• Task: How do the lines below between the ones holding "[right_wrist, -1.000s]" and "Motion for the", inclusive, read? Give them again exactly, with no other lines.

◆ ◆ ◆ ◆ ◆ ◆ ◆

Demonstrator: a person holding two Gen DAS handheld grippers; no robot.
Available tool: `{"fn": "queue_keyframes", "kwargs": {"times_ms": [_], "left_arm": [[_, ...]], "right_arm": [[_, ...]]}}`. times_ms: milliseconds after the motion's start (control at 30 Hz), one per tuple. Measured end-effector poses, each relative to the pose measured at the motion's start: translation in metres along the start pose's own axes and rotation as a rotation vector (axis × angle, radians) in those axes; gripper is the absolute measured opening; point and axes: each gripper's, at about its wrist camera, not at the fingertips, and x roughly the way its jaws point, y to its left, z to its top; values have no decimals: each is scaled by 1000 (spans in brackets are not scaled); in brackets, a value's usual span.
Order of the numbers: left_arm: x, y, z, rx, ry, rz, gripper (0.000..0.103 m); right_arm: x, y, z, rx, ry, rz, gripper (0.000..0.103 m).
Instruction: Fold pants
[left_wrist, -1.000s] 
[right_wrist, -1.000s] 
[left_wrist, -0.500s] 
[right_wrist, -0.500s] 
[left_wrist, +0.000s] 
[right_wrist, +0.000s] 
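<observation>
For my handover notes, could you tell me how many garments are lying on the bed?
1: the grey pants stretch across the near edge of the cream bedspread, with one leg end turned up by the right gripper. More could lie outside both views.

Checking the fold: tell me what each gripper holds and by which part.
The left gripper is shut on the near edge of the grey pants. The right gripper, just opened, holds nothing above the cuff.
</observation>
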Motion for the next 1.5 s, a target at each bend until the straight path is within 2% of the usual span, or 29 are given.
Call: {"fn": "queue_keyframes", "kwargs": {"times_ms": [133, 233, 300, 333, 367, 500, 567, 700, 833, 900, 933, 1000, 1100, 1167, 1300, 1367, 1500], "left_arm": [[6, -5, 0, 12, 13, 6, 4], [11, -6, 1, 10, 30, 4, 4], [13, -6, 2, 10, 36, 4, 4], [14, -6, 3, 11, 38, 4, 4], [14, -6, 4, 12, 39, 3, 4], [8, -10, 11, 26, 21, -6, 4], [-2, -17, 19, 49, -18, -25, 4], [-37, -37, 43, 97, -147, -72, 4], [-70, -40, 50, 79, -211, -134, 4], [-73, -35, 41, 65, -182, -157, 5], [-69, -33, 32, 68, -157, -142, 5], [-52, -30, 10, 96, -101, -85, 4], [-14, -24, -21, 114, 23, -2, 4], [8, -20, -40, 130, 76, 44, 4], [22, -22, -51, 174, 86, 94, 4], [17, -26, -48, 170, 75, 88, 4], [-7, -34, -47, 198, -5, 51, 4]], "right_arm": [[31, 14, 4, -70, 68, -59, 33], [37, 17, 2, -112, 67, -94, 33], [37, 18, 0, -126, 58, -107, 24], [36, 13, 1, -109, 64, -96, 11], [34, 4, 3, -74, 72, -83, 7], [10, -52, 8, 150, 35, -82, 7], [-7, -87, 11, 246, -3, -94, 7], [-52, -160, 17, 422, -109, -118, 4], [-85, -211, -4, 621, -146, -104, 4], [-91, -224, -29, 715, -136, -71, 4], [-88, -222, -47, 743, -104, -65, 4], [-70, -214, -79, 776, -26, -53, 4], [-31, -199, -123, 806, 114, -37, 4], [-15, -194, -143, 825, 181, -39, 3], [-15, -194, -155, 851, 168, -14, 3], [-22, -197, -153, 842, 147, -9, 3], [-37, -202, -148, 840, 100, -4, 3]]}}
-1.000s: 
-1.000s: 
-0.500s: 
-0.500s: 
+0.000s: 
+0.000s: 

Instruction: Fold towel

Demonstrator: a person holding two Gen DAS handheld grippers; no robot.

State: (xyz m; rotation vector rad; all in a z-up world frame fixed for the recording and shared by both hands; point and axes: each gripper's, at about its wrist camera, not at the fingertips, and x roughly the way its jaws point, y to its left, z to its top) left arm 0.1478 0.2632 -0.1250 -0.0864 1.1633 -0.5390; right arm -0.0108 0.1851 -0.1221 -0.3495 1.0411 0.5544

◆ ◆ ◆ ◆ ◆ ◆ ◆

• Written reply:
[right_wrist, -1.000s] 
[left_wrist, -0.500s] 
[right_wrist, -0.500s] 
[left_wrist, +0.000s] 
[right_wrist, +0.000s] 
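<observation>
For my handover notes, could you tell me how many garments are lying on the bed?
1: the grey pants stretch across the near edge of the cream bedspread, with one leg end turned up by the right gripper. More could lie outside both views.

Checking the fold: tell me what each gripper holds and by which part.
The left gripper is shut on the near edge of the grey pants. The right gripper, just opened, holds nothing above the cuff.
</observation>
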Motion for the next 1.5 s, a target at each bend until the straight path is within 2% of the usual span, or 29 are given.

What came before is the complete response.